**INSTRUCTIONS TO FOLLOW:**
Would you please transcribe, exactly as written, the lines of the entries below starting at the one that holds "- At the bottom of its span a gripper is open" and ending at the one that holds "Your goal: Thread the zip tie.", both included?

Stored items
********

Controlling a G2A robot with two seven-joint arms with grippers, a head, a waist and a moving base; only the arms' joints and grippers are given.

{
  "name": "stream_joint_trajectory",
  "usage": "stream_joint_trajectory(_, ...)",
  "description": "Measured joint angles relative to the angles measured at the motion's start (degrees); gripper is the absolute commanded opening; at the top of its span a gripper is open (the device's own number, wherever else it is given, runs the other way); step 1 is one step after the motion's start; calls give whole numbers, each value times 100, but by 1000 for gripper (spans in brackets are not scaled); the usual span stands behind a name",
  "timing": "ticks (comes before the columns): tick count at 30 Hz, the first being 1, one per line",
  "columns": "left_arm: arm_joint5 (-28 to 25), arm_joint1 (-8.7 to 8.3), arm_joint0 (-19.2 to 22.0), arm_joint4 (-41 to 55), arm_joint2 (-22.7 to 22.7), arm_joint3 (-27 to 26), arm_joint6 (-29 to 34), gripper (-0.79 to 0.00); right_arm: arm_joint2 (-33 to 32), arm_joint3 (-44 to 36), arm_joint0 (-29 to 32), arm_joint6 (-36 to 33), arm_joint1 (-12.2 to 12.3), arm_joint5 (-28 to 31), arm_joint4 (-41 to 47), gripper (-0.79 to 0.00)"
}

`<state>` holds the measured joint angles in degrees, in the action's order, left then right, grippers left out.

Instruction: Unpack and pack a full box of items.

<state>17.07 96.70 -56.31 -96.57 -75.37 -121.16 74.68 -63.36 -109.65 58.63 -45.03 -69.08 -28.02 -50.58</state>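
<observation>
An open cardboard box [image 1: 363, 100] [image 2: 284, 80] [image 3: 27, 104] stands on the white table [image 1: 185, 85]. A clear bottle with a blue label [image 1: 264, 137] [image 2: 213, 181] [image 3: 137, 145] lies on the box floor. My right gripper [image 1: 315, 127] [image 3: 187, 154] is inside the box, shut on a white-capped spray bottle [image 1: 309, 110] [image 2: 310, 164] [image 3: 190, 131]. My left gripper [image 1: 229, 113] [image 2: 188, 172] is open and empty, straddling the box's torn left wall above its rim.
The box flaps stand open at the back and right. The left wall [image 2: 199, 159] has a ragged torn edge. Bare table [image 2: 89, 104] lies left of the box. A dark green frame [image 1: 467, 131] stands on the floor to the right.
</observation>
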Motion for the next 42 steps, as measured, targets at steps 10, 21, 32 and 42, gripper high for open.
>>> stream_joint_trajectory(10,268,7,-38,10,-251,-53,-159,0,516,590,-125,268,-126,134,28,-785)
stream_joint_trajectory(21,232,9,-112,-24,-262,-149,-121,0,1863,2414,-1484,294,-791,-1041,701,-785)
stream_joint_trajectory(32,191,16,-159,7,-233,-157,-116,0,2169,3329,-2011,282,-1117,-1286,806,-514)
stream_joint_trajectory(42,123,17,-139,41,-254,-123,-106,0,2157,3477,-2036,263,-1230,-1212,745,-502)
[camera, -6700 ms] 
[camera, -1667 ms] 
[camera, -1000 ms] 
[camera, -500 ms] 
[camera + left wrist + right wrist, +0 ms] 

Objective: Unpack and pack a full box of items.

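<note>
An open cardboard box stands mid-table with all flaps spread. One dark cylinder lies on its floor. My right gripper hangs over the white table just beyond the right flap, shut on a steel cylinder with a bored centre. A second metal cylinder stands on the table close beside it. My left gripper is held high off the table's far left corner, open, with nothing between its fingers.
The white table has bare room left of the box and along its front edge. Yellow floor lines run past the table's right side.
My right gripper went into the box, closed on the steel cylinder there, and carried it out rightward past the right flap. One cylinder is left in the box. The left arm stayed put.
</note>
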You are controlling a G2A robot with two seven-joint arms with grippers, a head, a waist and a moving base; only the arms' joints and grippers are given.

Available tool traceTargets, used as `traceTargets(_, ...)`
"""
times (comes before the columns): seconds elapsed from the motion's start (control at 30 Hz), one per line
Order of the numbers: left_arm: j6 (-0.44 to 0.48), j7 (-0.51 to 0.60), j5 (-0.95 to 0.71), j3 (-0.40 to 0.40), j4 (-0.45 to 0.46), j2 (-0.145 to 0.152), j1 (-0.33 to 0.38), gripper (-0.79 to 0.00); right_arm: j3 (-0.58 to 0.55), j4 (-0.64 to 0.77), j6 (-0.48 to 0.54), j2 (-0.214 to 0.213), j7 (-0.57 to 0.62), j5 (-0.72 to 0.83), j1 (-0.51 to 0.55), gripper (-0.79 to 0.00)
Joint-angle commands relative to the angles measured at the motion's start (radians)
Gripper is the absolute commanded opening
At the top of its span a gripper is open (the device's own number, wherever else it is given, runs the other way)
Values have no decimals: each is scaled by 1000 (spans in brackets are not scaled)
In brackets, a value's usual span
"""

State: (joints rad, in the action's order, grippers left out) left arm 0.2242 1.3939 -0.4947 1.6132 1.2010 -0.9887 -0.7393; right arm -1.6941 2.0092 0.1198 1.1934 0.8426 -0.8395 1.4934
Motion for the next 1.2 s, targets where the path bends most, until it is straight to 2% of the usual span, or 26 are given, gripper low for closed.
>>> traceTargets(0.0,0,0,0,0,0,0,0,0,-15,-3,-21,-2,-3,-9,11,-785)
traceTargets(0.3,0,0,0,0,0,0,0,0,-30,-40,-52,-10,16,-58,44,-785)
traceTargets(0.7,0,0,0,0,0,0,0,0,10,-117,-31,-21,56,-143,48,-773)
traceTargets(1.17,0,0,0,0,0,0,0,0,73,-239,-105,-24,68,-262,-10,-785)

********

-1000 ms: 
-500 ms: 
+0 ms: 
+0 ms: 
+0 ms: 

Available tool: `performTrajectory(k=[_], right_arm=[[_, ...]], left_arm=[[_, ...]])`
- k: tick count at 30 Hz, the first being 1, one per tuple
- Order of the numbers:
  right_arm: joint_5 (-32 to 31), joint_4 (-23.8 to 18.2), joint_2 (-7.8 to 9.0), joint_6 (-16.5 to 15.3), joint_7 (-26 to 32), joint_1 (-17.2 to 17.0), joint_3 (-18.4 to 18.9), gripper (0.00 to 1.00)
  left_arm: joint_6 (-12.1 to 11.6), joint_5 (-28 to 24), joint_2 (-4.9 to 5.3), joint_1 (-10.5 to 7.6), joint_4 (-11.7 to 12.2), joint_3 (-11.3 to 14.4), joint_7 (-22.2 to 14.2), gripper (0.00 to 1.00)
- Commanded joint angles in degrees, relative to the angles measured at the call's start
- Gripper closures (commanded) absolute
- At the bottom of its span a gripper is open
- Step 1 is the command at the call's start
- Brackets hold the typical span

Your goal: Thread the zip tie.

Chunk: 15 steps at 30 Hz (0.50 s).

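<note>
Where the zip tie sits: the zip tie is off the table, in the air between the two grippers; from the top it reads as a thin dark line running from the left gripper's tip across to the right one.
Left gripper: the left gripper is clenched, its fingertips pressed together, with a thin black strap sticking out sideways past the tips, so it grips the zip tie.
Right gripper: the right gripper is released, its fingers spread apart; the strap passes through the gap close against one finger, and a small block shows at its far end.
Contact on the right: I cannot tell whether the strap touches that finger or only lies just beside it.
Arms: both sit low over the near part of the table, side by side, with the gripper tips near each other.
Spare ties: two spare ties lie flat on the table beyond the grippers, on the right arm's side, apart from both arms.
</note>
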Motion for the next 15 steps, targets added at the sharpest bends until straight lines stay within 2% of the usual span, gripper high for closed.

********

**ANSWER SECTION:**
- At the bottom of its span a gripper is open
- Step 1 is the command at the call's start
- Brackets hold the typical span

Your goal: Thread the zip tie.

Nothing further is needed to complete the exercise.